Royal Bank of Scotland, RBS

By Gerald McLarnon, consultant and former Swinton commercial/marketing director 

The Competition and Markets Authority (CMA) has its eyes on more than the private motor insurance market.

Recently, it published its provisional decision on remedies for the current account market.

The remedies aim to increase account switching for personal current account (PCA) and business current account (BCA) customers. For insurers, if enacted, these remedies create new opportunities to improve underwriting results.

The CMA’s starting point is that the market for current accounts is large, profitable and concentrated.

There are 68m active current accounts (97% of adults) and 5.5m business current accounts. Combined revenues are £11.4bn and three-quarters of customers choose the top four providers (LBG, HSBC, RBS and Barclays).

Regulators have intervened in this market many times, but so far their interventions have been ineffective.

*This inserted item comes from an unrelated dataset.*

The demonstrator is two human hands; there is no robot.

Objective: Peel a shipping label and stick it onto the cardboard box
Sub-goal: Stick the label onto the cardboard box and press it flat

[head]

Quicker account switching 

Regulators have mandated that switching takes less than seven working days and, in terms of actual experience, for most consumers it is painless. But consumers haven’t noticed or don’t care, meaning that less than one in twenty switch per year (compared to almost three quarters of drivers who have ever switched motor insurer).

The CMA believes that inertia in current account markets can be addressed through transparency on account terms and conditions, more communication with customers and the creation of open banking standards.

Banks will be required to tell customers that they should shop around and also to provide full details of customer transactions through open computer interfaces.

If a customer gives their permission, any appropriately authorised financial institution will be able to access the intricate details of a customer’s current account.

Yes, this will create disruption in the current account market. There will be new entrants – for example, applications that monitor account balances to “sweep” to and from savings accounts, and new current accounts that provide better rates for overdrafts.

Opportunity for insurers and aggregators

It is an unmissable opportunity for price comparison websites to expand their current account switching propositions. Indeed, there should even be new opportunities for technology providers that can help new entrants into the current account market (c.f., Atom bank has contracted to FIS to launch their new current account proposition).

Underwriters already know that credit usage is predictive of insurance losses, and current accounts are the most common way for customers to borrow.

And, in most cases, this borrowing behaviour is not reflected in the public credit data used by most underwriters.

So, the trick for forward-looking insurers and brokers is to keep in touch with this initiative. To adapt their systems to consume this new underwriting data.

By building bespoke technology, or partnering with those who can, insurers and brokers can take the next step on their data-driven underwriting journeys.